As a consequence, the computation of the solution to the problem (42) yields simultaneously the value of the misfit function, through the value of the criterion at the maximum, as well as the quantity $\overline {\varphi }$ required to compute the gradient of the misfit function through the adjoint-state approach. The solution of a single optimal transport problem per seismic source is thus required at each iteration of FWI.

3 Example of Application of the Kantorovich-Rubinstein Norm to FWI

In order to illustrate the property of the Kantorovich-Rubinstein norm for the interpretation of seismic data, we first reproduce the experiment proposed in [13] where the distance between shifted in time Ricker signal is computed using the L² distance and the W₂ distance applied to the positive and negative part of the Ricker separately. Here, instead of the W₂ distance, we compute directly the Kantorovich-Rubinstein distance without separating positive and negative parts of the signal. The results are presented in Figure 3. Compared to the least-squares distance, a single minimum is recovered. However, the convexity of the misfit function with respect to the time-shift is lost. The loss of convexity is due to the signed nature of the Ricker signal (presence of negative values). One could expect optimal transport to be able to detect that the same pattern is shifted when comparing the Ricker, and that the W₁ distance would be proportional to this shift. This is not the case, which results from the presence of negative values. However, an important feature is preserved, with respect to the L² distance: a single minimum is obtained, while the L² distance displays two local minima aside the global minimum. This prompts us to test the use of the Kantorovich-Rubinstein norm to a more realistic case study.

To this purpose, we consider the Marmousi model presented in Figure 4(a). A synthetic dataset is computed in the 2D acoustic constant-density approximation. A fixed-spread surface acquisition is used, with 128 sources each 125 m and 168 receivers each 100 m, at 50 m depth. A Ricker source function centered on 5 Hz is used to generate the synthetic dataset. The frequency content of the source is high-pass filtered below 3 Hz to mimic realistic seismic data. In practical application, this frequency band is contaminated by noise, and therefore filtered out before inversion. Two initial P-wave velocity models are considered: the first contains the main features of the exact model, only with smoother interfaces (Figure 4(b)). The second is a strongly smoothed version of the exact model with very weak lateral variations and underestimated growth of the velocity in depth (Figure 4(c)).

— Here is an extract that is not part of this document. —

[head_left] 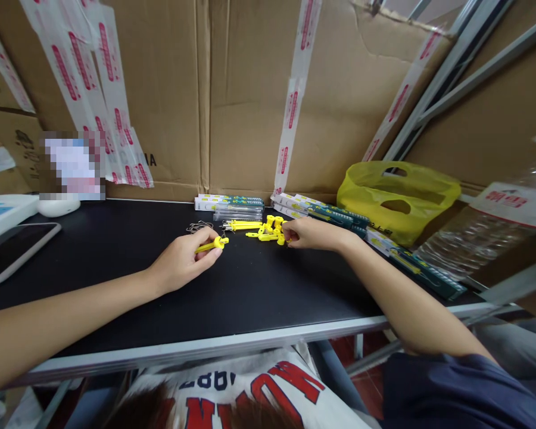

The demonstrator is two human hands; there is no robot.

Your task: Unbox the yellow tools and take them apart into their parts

Starting from these two initial models, we compare the FWI results obtained using a least-squares distance and the ℓ₁ Kantorovich-Rubinstein distance. The minimization is performed using the l-BFGS algorithm [30] implemented in the SEISCOPE optimization toolbox [25].

These results are presented in Figure 4(d–g). Starting from the first initial model, a correct estimation of the P-wave velocity model is obtained, using both the L² distance (Figure 4(d)) and the ℓ₁ Kantorovich-Rubinstein distance (Figure 4(f)). The estimation of the low velocity zone at x = 11 km, z = 2.5 km is slightly improved using the ℓ₁ Kantorovich-Rubinstein distance, as a high velocity artifact located in this zone is computed using the L² estimation. Starting from the second initial model, only the results obtained using ℓ₁ Kantorovich-Rubinstein distance are meaningful (Figure 4(g)). The poor initial approximation of the P-wave velocity is responsible for the cycle skipping effect and the L² estimation corresponds to a local minimum of the misfit function (Figure 4(f)). The estimation obtained with the ℓ₁ Kantorovich-Rubinstein distance is significantly closer from the true model, despite low velocity artifacts in the shallow part at x = 1.5 km, z = 1 km and in depth at x = 12 km, z = 3.4 km. This example illustrates the potential of optimal transport for FWI: starting from a very crude approximation of the P-wave velocity, a meaningful estimation is computed. In the same configuration, FWI based on the least-squares distance fails and produces a heavily cycle skipped estimation.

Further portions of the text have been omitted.